#### [YOUR INSTRUCTIONS]
Would you copy every line of the listing below that includes the word "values"?

◇ ◇ ◇ ◇

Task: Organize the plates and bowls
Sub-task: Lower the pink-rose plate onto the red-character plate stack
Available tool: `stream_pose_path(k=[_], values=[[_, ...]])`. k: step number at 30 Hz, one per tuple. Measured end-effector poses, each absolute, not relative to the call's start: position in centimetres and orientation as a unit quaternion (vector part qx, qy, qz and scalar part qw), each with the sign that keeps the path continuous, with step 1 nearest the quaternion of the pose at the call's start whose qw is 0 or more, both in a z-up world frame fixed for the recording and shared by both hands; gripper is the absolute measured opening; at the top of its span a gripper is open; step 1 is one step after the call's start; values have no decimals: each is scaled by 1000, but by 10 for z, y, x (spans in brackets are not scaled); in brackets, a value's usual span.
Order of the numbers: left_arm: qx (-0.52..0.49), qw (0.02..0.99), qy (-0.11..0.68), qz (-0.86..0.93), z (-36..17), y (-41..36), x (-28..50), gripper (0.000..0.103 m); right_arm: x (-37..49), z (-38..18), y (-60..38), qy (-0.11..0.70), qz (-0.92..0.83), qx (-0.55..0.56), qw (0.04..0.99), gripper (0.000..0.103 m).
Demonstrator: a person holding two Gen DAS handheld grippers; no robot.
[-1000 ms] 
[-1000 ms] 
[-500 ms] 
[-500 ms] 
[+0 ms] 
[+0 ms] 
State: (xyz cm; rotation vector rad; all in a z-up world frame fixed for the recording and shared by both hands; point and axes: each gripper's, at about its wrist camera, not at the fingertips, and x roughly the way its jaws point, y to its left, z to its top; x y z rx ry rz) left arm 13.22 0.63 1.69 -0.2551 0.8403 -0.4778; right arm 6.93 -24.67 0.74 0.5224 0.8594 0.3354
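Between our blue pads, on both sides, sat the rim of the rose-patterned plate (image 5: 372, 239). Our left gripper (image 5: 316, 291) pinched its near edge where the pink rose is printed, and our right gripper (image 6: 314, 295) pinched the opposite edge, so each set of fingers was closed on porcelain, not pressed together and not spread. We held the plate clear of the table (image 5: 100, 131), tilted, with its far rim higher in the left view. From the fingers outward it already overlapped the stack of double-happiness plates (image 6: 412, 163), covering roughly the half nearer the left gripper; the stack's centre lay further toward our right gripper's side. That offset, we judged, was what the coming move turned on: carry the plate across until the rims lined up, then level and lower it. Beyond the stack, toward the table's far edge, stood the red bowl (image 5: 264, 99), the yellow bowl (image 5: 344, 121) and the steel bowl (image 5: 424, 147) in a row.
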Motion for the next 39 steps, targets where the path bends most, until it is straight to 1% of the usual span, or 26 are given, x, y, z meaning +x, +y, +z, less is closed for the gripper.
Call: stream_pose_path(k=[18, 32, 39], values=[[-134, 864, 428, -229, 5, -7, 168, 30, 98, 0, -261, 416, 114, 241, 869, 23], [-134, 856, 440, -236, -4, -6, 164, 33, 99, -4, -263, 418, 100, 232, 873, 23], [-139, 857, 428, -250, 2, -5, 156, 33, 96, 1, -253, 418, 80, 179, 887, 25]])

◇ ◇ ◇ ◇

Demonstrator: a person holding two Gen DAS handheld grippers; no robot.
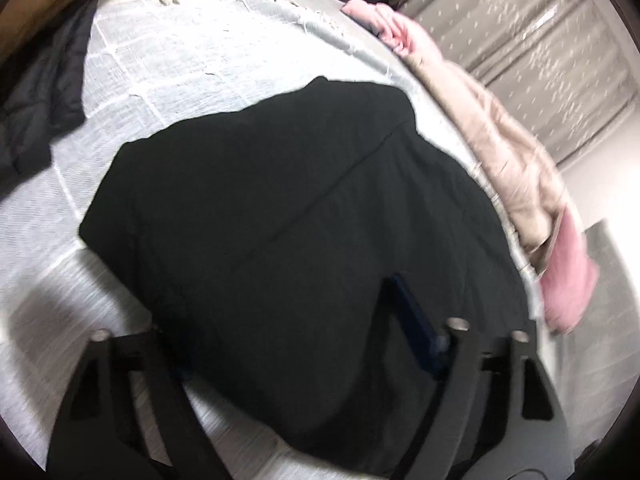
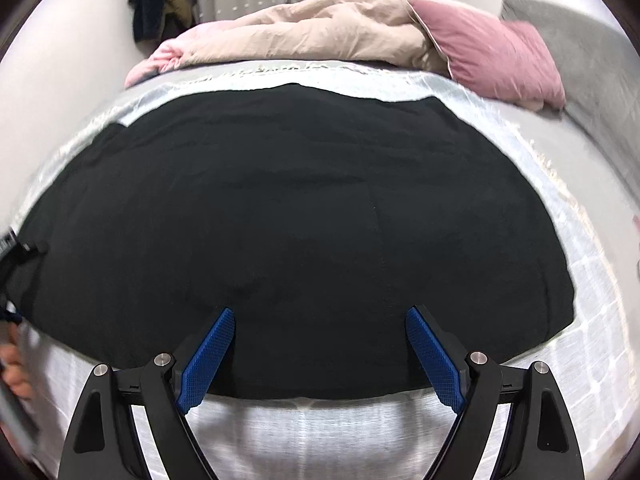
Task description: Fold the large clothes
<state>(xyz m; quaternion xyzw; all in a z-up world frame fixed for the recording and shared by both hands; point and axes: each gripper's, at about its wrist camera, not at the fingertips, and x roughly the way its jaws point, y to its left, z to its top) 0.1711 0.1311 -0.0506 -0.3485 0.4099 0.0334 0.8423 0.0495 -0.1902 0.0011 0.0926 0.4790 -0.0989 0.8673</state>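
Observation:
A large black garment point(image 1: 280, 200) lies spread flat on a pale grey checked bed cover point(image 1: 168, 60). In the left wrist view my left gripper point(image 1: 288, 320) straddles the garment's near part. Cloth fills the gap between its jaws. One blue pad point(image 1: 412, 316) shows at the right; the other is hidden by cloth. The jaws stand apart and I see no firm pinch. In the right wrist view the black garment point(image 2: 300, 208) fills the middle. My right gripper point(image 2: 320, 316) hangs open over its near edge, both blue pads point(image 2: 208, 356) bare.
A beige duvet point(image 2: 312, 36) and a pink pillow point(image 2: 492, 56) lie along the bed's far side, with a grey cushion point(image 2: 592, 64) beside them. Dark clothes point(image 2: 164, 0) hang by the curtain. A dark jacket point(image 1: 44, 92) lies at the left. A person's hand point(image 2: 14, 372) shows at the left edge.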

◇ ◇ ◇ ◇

#### [EXERCISE ANSWER]
Available tool: `stream_pose_path(k=[_], values=[[_, ...]])`. k: step number at 30 Hz, one per tuple. Measured end-effector poses, each absolute, not relative to the call's start: position in centimetres and orientation as a unit quaternion (vector part qx, qy, qz and scalar part qw), each with the sign that keeps the path continuous, with step 1 nearest the quaternion of the pose at the call's start whose qw is 0 or more, both in a z-up world frame fixed for the recording and shared by both hands; gripper is the absolute measured opening; at the top of its span a gripper is open; step 1 is one step after the call's start; values have no decimals: each is scaled by 1000, but by 10 for z, y, x (spans in brackets are not scaled); in brackets, a value's usual span.
Call: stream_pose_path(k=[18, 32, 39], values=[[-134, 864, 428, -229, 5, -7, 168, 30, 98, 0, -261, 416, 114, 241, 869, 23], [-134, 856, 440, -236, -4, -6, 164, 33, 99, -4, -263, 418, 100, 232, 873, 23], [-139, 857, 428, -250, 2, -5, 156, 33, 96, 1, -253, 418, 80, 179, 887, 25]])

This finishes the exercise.